Wood Flavor Guide for Smoking Meats

Tuesday, March 15, 2011 @ 07:03 PM

When using a BBQ smoker, it is always good to get an idea of the types of woods that produce certain flavors, and what meats they pair well with.

Two very popular woods that are used to smoke meat are hickory and mesquite. They are both readily available at your local box store or hardware store.

Hickory wood produces a pungent, smoky, bacon-like flavor. This pairs well with all types of meat like poultry, beef, pork, ham and fish.

Mesquite produces a  sweet and delicate flavor. The flavor pairs particularly well with poultry, beef and even lamb.

Your fruity woods produce a sweet and delicate flavor. Cherry and apple wood pair perfectly with pork. They also go well with poultry and the apple wood pairs well with fish as well.

Maple wood gives off a sweet yet subtle flavor of smoke. You might try pork and poultry here.

Pecan wood produces a bold and hearty flavor.
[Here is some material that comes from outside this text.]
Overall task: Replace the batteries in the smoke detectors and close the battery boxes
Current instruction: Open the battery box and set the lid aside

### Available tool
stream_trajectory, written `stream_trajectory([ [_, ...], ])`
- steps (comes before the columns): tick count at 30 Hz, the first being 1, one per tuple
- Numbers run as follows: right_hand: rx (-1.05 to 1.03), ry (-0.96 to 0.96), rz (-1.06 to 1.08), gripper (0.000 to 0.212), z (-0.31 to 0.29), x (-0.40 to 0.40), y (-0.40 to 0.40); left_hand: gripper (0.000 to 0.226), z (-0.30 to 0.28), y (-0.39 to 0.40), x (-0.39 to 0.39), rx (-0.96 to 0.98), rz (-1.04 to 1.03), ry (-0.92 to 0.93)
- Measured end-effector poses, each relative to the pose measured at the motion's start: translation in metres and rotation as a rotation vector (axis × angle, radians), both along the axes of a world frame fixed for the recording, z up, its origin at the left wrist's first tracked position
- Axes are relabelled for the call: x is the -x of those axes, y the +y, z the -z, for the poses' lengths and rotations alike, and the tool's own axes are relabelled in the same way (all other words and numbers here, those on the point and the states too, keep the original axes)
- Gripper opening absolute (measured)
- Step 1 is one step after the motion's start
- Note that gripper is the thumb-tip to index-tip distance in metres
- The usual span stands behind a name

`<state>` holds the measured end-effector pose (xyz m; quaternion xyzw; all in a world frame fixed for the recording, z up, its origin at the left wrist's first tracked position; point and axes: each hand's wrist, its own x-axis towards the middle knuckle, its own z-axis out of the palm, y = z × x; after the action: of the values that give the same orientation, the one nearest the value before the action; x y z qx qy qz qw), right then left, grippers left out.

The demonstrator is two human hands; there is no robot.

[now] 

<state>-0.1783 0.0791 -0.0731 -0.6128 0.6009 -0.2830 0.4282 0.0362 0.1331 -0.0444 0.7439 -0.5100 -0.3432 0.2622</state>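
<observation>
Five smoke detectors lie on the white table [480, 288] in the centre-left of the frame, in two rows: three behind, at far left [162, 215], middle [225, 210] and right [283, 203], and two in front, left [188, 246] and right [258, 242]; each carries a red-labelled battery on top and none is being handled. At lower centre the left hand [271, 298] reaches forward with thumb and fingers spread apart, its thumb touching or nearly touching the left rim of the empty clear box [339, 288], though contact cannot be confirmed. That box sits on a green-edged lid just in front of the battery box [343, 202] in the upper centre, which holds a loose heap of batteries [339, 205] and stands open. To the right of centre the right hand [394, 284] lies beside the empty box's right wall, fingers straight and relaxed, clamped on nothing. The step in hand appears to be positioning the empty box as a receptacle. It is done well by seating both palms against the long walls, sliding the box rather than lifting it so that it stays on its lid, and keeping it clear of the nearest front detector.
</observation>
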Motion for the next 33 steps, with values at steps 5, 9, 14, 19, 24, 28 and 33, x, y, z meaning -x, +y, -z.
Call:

Poultry, fish, and pork are great options here.

Alder is a favorite of the natives in the Pacific Northwest to smoke salmon and halibut with. It gives off a delicate woody, smoke flavor.

Most fruit and nut woods are great for smoking meat. Some hardwoods like oak are great as well. Just stay away from high resin producing woods like pine. Not only can they be deadly, they can make your food bitter as well.